A questo punto Matteo introduce un lungo intermezzo nel quale i discepoli chiedono perché Gesù parli in parabole e quasi non voglia farsi capire fi no in fondo. Il vero tema di questa sezione è il motivo per cui alcuni uomini rifiutano di accogliere le parole di Gesù. Il nucleo della risposta è la citazione di Is 6,9-10, un brano paradossale in cui il profeta è mandato a fare un annuncio che rivelerà l’indurimento del cuore del popolo. Come nel caso di Isaia, anche le parole di Gesù smascherano l’indurimento di molti cuori e contemporaneamente fanno emergere l’apertura interiore di coloro che accolgono il suo messaggio. Sono questi che Gesù dichiara beati, perché vedono e ascoltano ciò che i profeti da sempre avrebbero voluto vedere. Al termine, sempre in forma privata, cioè solo ai discepoli, spiega la parabola del seminatore. Si tratta di una spiegazione di tipo allegorico in cui ogni terreno diventa simbolo di una condizione esistenziale. Questa classificazione può aiutare anche noi a comprendere gli atteggiamenti che ostacolano la crescita della fede.

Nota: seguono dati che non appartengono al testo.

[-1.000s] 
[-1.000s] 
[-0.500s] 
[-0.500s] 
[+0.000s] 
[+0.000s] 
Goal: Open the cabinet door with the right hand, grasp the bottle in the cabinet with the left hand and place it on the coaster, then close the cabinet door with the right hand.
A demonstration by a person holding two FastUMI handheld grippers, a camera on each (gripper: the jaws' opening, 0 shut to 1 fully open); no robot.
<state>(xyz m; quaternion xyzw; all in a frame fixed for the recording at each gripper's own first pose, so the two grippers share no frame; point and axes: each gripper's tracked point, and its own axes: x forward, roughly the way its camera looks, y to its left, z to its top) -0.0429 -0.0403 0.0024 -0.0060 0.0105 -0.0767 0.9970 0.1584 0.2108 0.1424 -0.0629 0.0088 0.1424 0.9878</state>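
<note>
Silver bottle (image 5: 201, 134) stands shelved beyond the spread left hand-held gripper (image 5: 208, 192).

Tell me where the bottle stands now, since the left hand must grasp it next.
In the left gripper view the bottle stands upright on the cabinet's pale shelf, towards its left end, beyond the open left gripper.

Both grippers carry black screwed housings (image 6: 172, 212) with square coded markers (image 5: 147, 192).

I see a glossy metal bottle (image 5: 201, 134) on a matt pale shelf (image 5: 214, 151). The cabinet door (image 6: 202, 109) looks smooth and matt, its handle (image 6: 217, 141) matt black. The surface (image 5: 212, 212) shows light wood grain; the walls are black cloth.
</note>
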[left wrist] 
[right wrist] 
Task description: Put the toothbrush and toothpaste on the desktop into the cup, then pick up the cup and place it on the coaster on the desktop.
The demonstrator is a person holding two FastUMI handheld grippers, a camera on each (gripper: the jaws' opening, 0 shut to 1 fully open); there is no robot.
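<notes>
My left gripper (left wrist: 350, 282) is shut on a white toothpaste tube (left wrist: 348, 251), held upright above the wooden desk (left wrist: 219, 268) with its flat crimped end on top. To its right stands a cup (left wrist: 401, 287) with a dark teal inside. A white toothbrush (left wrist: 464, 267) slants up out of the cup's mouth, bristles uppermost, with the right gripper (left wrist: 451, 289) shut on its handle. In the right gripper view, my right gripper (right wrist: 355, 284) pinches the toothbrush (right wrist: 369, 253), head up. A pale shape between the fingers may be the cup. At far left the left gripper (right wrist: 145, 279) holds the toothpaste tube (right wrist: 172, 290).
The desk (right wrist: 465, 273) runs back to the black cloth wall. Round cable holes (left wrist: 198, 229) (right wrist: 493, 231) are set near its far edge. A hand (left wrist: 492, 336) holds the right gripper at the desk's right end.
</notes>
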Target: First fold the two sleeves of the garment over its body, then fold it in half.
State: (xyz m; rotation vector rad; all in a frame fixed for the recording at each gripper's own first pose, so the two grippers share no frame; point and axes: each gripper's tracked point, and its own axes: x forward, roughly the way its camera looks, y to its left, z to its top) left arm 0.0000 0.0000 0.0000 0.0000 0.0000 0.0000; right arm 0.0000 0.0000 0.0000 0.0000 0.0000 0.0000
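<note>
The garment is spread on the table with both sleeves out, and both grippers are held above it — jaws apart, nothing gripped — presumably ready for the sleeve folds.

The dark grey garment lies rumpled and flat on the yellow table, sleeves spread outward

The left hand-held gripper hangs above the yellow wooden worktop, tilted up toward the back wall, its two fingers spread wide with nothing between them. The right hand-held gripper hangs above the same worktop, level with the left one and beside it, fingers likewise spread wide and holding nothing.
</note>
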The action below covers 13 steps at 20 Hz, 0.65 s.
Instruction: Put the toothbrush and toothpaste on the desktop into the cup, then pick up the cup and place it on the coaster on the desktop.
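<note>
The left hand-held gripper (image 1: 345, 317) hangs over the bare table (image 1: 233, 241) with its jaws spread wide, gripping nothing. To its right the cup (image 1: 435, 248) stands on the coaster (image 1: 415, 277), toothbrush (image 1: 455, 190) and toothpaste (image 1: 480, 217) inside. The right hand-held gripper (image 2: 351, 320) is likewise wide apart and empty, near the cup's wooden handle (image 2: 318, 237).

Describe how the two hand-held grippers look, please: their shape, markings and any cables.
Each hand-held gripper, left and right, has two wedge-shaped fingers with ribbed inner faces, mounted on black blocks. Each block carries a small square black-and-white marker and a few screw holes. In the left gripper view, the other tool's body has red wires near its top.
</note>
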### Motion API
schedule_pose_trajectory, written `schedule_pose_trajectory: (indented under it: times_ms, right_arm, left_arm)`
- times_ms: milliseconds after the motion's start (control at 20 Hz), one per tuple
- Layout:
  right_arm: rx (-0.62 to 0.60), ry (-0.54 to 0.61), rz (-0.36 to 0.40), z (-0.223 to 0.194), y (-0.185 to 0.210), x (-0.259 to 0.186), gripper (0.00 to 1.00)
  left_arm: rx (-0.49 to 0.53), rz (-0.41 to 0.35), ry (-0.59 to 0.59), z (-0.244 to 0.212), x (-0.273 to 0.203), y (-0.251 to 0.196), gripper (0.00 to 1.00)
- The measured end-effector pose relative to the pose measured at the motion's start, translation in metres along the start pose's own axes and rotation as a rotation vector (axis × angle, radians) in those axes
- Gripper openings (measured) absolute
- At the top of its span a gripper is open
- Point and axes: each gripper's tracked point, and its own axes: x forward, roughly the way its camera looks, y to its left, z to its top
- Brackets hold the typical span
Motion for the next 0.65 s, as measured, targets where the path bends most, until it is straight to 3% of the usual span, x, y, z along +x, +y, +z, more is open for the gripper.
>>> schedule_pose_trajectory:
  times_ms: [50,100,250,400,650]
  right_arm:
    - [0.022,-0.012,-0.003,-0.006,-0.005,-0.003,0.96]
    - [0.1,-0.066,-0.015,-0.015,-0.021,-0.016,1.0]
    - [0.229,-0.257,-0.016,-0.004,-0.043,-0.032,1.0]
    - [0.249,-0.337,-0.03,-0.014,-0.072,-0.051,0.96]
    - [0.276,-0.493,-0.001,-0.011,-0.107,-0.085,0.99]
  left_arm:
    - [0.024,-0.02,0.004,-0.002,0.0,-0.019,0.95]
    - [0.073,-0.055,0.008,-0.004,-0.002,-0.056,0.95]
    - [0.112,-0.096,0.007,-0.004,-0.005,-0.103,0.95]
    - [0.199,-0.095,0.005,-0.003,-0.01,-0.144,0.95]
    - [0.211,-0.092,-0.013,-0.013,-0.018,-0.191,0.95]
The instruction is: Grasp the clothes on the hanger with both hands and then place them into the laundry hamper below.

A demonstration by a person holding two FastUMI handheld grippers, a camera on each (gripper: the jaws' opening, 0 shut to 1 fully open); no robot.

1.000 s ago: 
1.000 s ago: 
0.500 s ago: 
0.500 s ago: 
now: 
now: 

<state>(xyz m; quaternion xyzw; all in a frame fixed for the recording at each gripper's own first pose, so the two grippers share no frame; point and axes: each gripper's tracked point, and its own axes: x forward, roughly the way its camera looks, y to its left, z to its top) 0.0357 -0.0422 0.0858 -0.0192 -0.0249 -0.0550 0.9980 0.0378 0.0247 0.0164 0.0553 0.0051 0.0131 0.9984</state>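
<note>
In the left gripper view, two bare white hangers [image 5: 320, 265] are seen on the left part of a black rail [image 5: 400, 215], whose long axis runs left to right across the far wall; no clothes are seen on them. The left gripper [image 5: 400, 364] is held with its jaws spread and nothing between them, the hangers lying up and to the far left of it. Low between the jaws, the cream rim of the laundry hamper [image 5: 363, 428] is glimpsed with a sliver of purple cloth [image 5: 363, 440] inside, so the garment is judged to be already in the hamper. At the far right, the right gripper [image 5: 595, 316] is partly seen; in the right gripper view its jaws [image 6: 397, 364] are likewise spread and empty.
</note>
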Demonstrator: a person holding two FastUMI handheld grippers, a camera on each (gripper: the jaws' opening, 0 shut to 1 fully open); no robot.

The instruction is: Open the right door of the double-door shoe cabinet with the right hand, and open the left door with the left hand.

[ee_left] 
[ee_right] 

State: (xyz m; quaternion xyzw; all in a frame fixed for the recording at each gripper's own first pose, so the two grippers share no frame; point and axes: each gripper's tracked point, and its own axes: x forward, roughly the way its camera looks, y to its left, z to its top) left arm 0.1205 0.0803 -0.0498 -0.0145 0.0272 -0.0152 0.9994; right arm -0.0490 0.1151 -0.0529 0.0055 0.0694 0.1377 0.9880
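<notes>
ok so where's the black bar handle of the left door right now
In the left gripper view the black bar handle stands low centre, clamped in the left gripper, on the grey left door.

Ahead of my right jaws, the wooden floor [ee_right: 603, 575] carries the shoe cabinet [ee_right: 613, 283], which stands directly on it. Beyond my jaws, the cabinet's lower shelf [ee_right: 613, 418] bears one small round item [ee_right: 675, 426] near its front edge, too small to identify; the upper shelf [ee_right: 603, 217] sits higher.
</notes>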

Il seme sulla strada chiama in causa il Maligno, dunque un potente intervento dell’esterno che ruba il seme e non gli permette di attecchire. Il terreno sassoso è invece simbolo di un entusiasta accoglimento che però si arena di fronte alle prime difficoltà, in particolare legate alla testimonianza e alla persecuzione, dunque difficoltà ambientali. Il terreno con i rovi è invece un terreno che soffoca il seme. Sono le preoccupazioni del mondo e la seduzione della ricchezza che sono qui chiamate in causa come elementi soffocanti. Riconosciamo in questi due temi altrettanti argomenti cari a Gesù che tante volte ne ha parlato. Le preoccupazioni del mondo spengono il vero desiderio dell’uomo e fanno morire il seme. Allo stesso modo le ricchezze rappresentano un desiderio deviato che quindi non porta a niente. Infine c’è chi porta frutto: si noti che le rese citate sono molto alte. Accogliere e comprendere la Parola suscita una ricchezza di vita e di amore che supera ogni aspettativa.
L’opera d’arte
Noël Bellemare, La parabola del seminatore, da La Paraphrase sur l’évangile de Saint Mathieu (1539), Parigi, Bibliothèque Nationale de France. Francesco I di Francia volle circondarsi a corte dei migliori artisti del tempo, fra cui Leonardo da Vinci. Di questo ambiente fece parte anche Noël Bellemare, pittore e miniaturista fiammingo, che, ad Anversa, assimilò lo stile di due scuole: quella manierista, ispirata ai grandi artisti del Rinascimento italiano, e quella dei paesaggisti. A Parigi, fra le altre opere, realizzò le illustrazioni per il volume della Parafrasi del Vangelo secondo Matteo di Erasmo da Rotterdam, tradotta e donata a Francesco I dal suo segretario René Fame. La parabola del seminatore è raffigurata seguendo alla lettera il Vangelo: partendo dal fondo, si vedono gli uccelli che si nutrono del seme caduto sulla strada; il seme germogliato sul terreno sassoso e subito seccato; quello caduto sui rovi e da essi soffocato; infine, quello caduto sul terreno buono, che ha dato vita a spighe rigogliose. Queste ultime guarda con soddisfazione il seminatore in primo piano. Sullo sfondo, il verde e dettagliato paesaggio rurale si apre ad una immaginaria città fortificata.